Ideal strength and structural instability of aluminum at finite temperatures
POSTER
Abstract
Understanding the mechanical strength and stability of materials under different external conditions is of critical importance to material science and engineering. Despite of the extensive efforts on 0K ideal strength calculations in the past decade, the temperature effects on the ideal strength and dynamical stability have not been explored. We have calculated the ideal strength of aluminum at finite temperatures by implementing an ab initio molecular dynamics method (AIMD) that treats elastic instability, dynamic instability, and thermodynamics in a unified first-principles approach.

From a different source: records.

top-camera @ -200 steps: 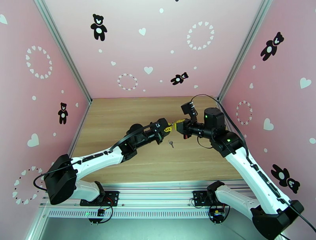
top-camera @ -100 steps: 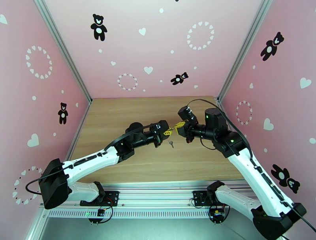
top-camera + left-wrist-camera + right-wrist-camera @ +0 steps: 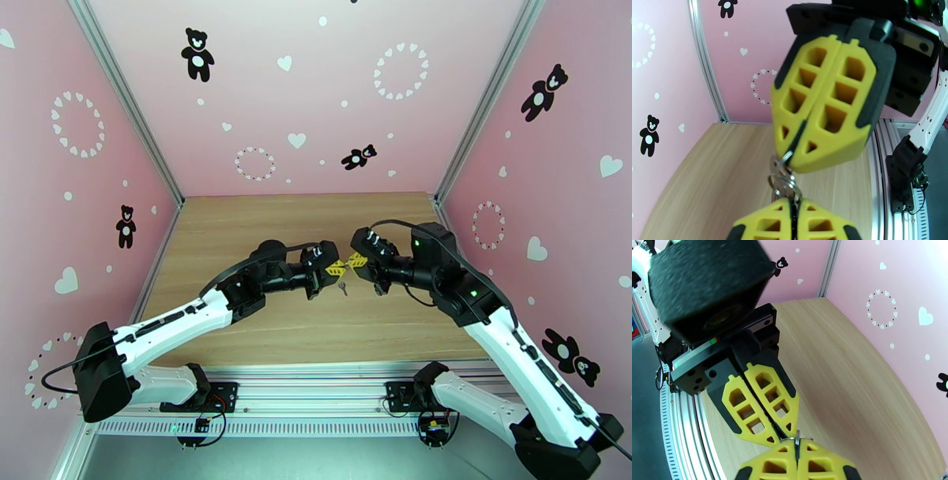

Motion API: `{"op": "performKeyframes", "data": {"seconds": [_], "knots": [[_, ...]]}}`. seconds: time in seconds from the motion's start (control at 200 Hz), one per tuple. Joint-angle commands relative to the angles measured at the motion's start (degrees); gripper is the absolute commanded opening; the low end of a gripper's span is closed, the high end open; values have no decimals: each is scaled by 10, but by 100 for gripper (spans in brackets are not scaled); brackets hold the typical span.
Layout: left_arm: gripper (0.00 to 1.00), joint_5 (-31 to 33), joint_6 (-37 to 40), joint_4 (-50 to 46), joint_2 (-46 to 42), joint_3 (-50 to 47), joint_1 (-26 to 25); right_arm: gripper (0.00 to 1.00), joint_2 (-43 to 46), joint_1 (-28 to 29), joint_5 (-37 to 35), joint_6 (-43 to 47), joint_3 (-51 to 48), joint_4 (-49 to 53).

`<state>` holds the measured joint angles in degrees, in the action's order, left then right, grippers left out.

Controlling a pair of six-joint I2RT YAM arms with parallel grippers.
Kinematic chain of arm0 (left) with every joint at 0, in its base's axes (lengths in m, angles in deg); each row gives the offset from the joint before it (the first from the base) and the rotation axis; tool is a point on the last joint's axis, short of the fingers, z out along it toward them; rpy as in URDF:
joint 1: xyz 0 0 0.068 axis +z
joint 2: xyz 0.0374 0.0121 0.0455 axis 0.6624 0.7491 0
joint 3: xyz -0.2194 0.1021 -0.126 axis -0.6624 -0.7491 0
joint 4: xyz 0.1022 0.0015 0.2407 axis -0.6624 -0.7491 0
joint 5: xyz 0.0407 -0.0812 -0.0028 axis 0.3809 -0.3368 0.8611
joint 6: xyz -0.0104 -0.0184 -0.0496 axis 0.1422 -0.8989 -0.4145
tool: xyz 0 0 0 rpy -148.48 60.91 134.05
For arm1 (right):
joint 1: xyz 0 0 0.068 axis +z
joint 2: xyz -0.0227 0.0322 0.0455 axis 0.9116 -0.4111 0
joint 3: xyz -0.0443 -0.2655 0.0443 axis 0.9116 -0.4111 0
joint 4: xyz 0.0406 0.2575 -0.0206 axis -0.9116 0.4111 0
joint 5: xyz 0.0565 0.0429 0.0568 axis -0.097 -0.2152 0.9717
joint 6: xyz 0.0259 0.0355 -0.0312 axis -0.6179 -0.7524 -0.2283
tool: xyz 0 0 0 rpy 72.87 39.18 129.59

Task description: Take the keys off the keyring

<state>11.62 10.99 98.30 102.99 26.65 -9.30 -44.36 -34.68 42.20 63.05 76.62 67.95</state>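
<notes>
My left gripper and right gripper meet tip to tip above the middle of the table. Between them hangs the keyring, a small bunch of silvery wire loops. In the left wrist view my left gripper is shut on its lower part, and the right gripper pinches its upper loop. In the right wrist view the keyring shows as a thin metal sliver between my right gripper and the left gripper. One small dark key lies loose on the table below the grippers.
The wooden table is walled by pink panels at the back and on both sides. An aluminium rail with both arm bases runs along the near edge.
Both grippers stayed tip to tip and drifted slightly toward the near edge. The right wrist rolled and the left arm's elbow swung left. The loose key has not moved.
</notes>
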Motion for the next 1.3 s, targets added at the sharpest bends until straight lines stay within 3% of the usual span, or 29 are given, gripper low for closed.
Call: {"op": "performKeyframes", "data": {"seconds": [0.0,0.385,0.756,0.946,1.201,1.291], "knots": [[0,-14,-49,29,-29,-11,14,0,24,5,-3,26,-6,-4],[0,-69,-101,43,-24,3,31,0,34,11,40,69,-16,-9],[0,-52,-160,74,-36,6,37,0,38,30,32,105,-32,-9],[0,-38,-196,78,-34,16,45,0,36,61,-11,138,-35,3],[0,-21,-208,39,-34,38,46,0,24,69,-27,158,-26,2],[19,-12,-202,40,-36,30,46,0,18,68,-30,138,-19,-19]]}}
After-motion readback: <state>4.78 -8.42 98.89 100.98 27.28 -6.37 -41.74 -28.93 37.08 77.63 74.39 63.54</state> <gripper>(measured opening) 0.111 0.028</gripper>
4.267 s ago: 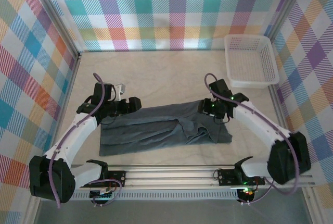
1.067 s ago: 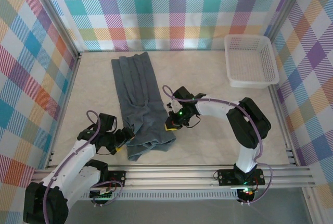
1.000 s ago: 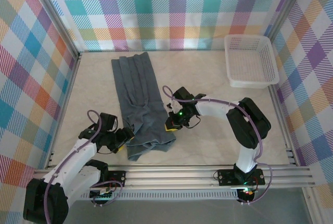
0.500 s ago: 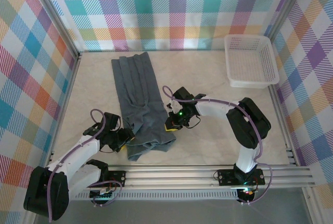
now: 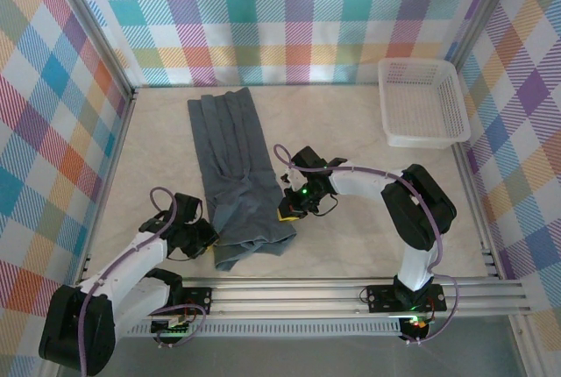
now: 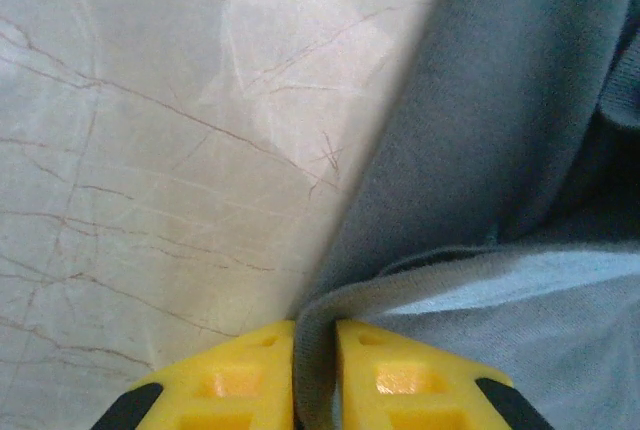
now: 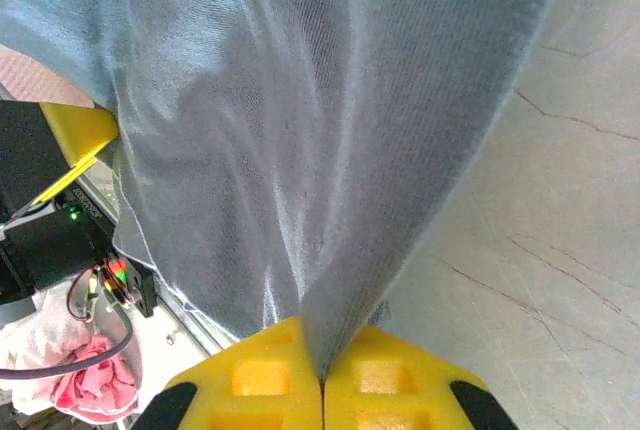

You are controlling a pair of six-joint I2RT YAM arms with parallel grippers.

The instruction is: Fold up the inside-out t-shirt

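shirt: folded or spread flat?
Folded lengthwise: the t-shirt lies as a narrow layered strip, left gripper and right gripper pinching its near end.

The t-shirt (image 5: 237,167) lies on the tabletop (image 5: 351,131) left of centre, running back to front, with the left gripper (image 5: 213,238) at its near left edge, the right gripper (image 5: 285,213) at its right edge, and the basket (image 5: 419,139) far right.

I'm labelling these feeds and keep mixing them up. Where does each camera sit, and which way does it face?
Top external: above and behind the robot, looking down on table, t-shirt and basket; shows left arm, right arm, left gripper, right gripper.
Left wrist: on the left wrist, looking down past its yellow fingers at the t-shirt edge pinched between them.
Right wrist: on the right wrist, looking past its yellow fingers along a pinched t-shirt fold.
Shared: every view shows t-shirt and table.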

The results reveal significant changes in fundamental mechanical properties of aluminum: (i) the ideal strength drops precipitously with increasing temperature, by as much as 60\% at room temperature compared to T=0 K; (ii) the structural instability modes change qualitatively from dynamic phonon softening at low temperature to elastic failure at high temperature; (iii) the highly anisotropic low-temperature tensile strength becomes considerably more isotropic with rising temperature. Phonon calculations predict the disappearance of soft phonon modes near room temperature due to phonon anharmonic interactions, in excellent agreement with the AIMD results.
*This work was supported by DOE Grant No. DE-FC52-06NA26274 at UNLV and NNSF of China Grant No.11174200 at SJTU.